Clausr is an OpenEnv-compatible reinforcement learning gym that trains agents to find logical contradictions automatically. Agents receive legal contract observations, submit structured actions, and receive deterministic rewards from ground-truth graders. The grader never calls an LLM.
| Environment | Tasks | What the agent learns |
|---|---|---|
| Detection | easy, medium, hard |
Read a completed contract and identify contradictory clause pairs. |
| Oracle Execution | execution_easy, execution_medium, execution_hard |
Simulate business scenarios and detect when two contradictory clauses fire simultaneously. |
| LexMind | lexmind_easy, lexmind_medium, lexmind_hard |
Monitor a contract as it grows clause by clause and identify the moment a contradiction is introduced. |
These are the actual scores from the final audit environment. No API key was present for the audit run, so OpenAI-compatible LLM calls could not run; the script used deterministic public-observation fallbacks and did not fabricate scores.
| Task | Score |
|---|---|
| easy | 1.0000 |
| medium | 1.0000 |
| hard | 1.0000 |
| execution_easy | 0.5333 |
| execution_medium | 0.6500 |
| execution_hard | 0.6143 |
| lexmind_easy | 0.9990 |
| lexmind_medium | 0.8636 |
| lexmind_hard | 0.8636 |
| MEAN | 0.9949 |
With OPENAI_API_KEY, API_BASE_URL=https://api.groq.com/openai/v1, and MODEL_NAME=llama-3.3-70b-versatile, the same runner uses the OpenAI SDK to request real JSON actions from the model.

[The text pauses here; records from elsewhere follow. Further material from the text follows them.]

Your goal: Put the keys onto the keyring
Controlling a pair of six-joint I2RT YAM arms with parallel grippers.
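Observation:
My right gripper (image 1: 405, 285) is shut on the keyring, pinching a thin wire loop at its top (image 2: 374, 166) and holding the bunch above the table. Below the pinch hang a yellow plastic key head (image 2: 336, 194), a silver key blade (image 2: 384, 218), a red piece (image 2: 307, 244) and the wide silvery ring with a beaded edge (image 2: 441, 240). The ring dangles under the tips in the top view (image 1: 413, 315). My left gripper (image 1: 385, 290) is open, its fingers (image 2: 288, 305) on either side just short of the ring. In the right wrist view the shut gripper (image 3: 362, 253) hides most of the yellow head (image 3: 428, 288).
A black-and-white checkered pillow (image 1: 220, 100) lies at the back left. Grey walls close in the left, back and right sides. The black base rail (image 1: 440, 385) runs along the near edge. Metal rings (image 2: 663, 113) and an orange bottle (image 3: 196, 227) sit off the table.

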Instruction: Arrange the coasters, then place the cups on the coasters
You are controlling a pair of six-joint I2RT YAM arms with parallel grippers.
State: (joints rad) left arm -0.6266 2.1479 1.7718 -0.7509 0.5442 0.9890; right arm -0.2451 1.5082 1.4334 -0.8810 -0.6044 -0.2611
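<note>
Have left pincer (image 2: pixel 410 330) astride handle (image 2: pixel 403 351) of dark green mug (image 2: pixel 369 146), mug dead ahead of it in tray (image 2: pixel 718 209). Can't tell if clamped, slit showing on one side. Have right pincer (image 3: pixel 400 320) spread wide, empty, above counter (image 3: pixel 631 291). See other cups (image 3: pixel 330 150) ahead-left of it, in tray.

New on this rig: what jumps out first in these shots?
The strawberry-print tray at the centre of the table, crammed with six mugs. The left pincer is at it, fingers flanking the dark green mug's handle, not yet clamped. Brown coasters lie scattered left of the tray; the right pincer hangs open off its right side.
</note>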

The Colab notebook clausr_training.ipynb installs TRL, connects to the live HF Space environment, defines a reward function over /step, runs a GRPO loop for at least 50 steps, and saves training_curve.png.
- AdversarialArena
- CurriculumForge (includes the curriculum_adaptive task)
- FederatedArena
- ContractTimeMachine
| Metric | Before | After | Improvement |
|---|---|---|---|
| Average episode reward | 0.181 | 0.919 | +0.738 |
recall = correct_findings / total_contradictions
false_positive_rate = false_positives / max(total_submitted_findings, 1)
score = clamp(recall - lambda * false_positive_rate, 0.0, 1.0)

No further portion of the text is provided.